THE Council Tax increase needed to fund Cheshire's Fire and Rescue Service is being kept down to 1.5%.
Service bosses say the aim is to limit the impact on taxpayers.
The increase is less than £1-a-year for a Band D home but fire chiefs say it will still allow them to invest in new projects, including recruitment in rural areas.
At the latest meeting of the Fire Authority, members set the organisation's budget for 2007-08 and agreed to the 1.5% rise in Council Tax - an increase of 93p-a-year for a Band D property.
Authority chairman Tony Hooton said it had been possible to keep the increase down thanks to a combination of strong financial management in recent years together with a good grant settlement from the Gover nment.
And he revealed the budget would still see developments including:
* Seven new community safety advocates appointed
* £115,000 to provide improved protective equipment
* £50,000 to increase part-time advocates and home safety assessments in rural areas
Mr Hooton said: 'This is a good news budget for communities across Cheshire, Halton and Warrington.
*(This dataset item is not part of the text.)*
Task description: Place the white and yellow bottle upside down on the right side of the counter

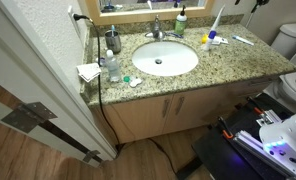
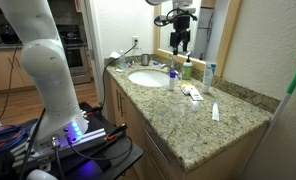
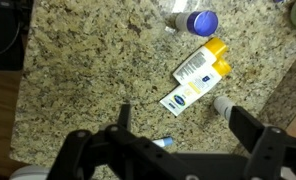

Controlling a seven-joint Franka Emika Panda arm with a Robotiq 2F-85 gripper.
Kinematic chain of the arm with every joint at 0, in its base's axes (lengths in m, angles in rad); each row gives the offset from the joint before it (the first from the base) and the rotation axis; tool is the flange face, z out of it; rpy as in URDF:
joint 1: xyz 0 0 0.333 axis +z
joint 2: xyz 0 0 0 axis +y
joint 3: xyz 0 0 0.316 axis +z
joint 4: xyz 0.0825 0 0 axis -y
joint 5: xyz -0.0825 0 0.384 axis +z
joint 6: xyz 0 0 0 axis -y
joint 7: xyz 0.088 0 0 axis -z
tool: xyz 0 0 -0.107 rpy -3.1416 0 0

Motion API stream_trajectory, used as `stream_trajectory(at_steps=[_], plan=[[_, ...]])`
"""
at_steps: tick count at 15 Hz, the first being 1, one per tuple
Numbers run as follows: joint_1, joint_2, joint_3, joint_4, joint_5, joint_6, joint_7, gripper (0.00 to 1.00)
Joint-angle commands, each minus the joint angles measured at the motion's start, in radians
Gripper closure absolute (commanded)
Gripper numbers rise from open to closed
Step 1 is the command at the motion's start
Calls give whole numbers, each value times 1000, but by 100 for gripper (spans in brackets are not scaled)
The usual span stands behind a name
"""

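The white and yellow bottle (image 3: 202, 65) lies on its side on the speckled granite counter (image 3: 88, 70), ahead of my gripper in the wrist view. It also shows in both exterior views (image 1: 205, 43) (image 2: 192, 92), to the right of the white oval sink (image 1: 165, 58). My gripper (image 3: 188, 125) is open and empty, and hangs above the counter (image 2: 218, 130) with its two dark fingers apart. In an exterior view the gripper (image 2: 180, 45) is high over the sink end of the counter.
A blue-capped item (image 3: 201, 22), a small blue and white tube (image 3: 183, 100), a white-capped tube (image 3: 223, 105) and a small blue-tipped item (image 3: 164, 143) lie around the bottle. The faucet (image 1: 156, 32) and green soap bottle (image 1: 180, 20) stand at the back. Bottles and tissues (image 1: 88, 72) crowd the left end.
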Motion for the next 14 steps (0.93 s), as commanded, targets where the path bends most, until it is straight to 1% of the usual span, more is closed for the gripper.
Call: stream_trajectory(at_steps=[1, 2, 4, 5, 6, 10, 11, 12, 14], plan=[[21, 102, -30, 6, 28, 98, 44, 0], [24, 131, -35, 9, 50, 137, 42, 0], [30, 181, -39, 30, 136, 160, 33, 0], [36, 184, -41, 30, 155, 176, 46, 0], [40, 160, -50, 10, 116, 152, 33, 0], [48, 180, -52, 21, 139, 170, 42, 0], [55, 210, -56, 30, 94, 182, 61, 0], [55, 231, -55, 42, 108, 167, 43, 0], [49, 276, -48, 61, 180, 169, -19, 0]])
'The organisation's overall budget for 2006-07 of £38.9m can be financed by limiting Council Tax to £61 on a Band D property.'
Chief fire officer Steve McGuirk said the increase would be among the lowest of any fire authority in the country.
He said: 'I am confident that this good financial management combined with the hard work of our staff will soon see us independently ranked as one of the most efficient and effective services in the country.'
Residents' overall Council Tax bills are made up of money needed to fund local councils, Cheshire Police and Cheshire Fire and Rescue Service.